Dr. Anastasios Tzingounis, an epliepsy researcher at the University of Connecticut and Dr. Thanos Tzounopoulos, a tinnitus researcher from the University of Pittsburgh have also taken advantage of the opportunity to record directly from the brain of a person with tinnitus to find the brain networks responsible for these “phantom noises”. Their research is more in the area of drugs that could be beneficial for both epilepsy and tinnitus.
Current drugs used to treat epilepsy don’t always work and can have serious side effects. One of the more effective, called retigabine, helps open KCNQ potassium channels, which shut down the signaling of overly excited nerves. Unfortunately, retigabine has significant adverse side effects, including sleepiness, dizziness, problems with urination and hearing, and an unnerving tendency to turn people’s skin and eyes blue. Because of this, it’s usually only given to adults who don’t get relief from other epilepsy drugs. There are five different kinds of KCNQ potassium channels in the body, but only two are important in epilepsy and tinnitus: KCNQ2 and KCNQ3. The problem with retigabine is that it acts on other KCNQ potassium channels as well, and that’s why it has so many unwanted side effects. Tzingounis’ research has found that a new drug – SF0034, which is chemically identical to retigabine, except with an extra fluorine atom – seems to open only KCNQ2 and KCNQ3 potassium channels, not affecting KCNQ4 or 5. It was more effective than retigabine at preventing seizures in animals, and it was also less toxic. The drug company now plans to start FDA trials to see whether the drug is safe and effective in people. Treating epilepsy is the primary goal, but tinnitus can be similarly debilitating, and sufferers would welcome a decent treatment.
Other studies are on going in the relationship of disorders that may have possible treatment for tinnitus but receive much less publicity than typical treatments for tinnitus, such a masking or hearing devices. As we learn more about tinnitus and its origins as well as its association to other disorders, there may be a future treatments, even drugs that really work for this debilitating disorder.
American Tinnitus Association (2016). Understanding the facts. www.ata.org. retrieved October 25, 2016.
Hearing Health Foundation (2016). Hearing loss and tinnitus statistics. Retrieved October 25, 2016.

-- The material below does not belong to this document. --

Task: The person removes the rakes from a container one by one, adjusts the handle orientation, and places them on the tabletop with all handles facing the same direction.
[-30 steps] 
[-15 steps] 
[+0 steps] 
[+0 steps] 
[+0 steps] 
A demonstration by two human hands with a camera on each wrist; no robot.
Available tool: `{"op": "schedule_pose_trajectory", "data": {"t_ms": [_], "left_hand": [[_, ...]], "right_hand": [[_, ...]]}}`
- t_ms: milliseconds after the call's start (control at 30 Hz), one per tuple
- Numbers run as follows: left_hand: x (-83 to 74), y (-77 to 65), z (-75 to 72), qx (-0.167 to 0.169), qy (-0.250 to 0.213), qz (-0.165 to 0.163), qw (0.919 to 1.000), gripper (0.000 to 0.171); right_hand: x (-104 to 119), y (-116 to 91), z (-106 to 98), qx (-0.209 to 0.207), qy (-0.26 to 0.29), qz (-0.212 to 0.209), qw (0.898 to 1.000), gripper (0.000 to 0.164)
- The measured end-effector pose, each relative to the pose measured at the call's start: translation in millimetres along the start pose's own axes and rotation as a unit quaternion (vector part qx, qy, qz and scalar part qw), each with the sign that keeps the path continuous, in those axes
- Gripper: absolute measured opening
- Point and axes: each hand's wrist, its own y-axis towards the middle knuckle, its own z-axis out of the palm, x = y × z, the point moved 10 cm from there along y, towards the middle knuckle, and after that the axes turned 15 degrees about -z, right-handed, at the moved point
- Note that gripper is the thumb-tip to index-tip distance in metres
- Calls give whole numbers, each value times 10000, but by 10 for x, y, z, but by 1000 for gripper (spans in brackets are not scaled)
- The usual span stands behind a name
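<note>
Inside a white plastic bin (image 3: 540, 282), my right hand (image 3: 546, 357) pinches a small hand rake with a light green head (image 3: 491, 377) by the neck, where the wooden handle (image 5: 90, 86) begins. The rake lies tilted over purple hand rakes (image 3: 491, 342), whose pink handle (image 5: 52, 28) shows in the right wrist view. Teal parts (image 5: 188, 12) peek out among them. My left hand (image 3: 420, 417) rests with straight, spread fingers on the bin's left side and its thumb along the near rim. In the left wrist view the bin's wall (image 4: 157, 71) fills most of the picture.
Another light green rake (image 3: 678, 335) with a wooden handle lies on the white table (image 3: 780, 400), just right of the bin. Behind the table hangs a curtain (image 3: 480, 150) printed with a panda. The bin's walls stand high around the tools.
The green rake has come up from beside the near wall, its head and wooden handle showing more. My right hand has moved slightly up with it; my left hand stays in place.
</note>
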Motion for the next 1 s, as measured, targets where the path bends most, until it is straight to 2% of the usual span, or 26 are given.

Kwan, N., (2015). Researchers identify brain network responsible for tinnitus. Foxnews.com. Retrieved October 26, 2016.
Sedley, W., Gander, P., Kumar, S., Oya, H.,Kovac, C., Nourski, K., Kawasaki, H., Howard, M., & Griffiths, T., (2015). Intercranial mapping of a cortical tinnitus system using residual inhibition. Current Biology, Vol 25., pp 1208-1214. Retrieved October 26, 2016.
Pacific eye and ear specialists (2016). Web site: Physician discussing issues with patient. Retrieved October 26, 2016.
Tinnitusandme.com (2012). Statistics on Tinnitus worldwide. Retrieved October 25, 2016.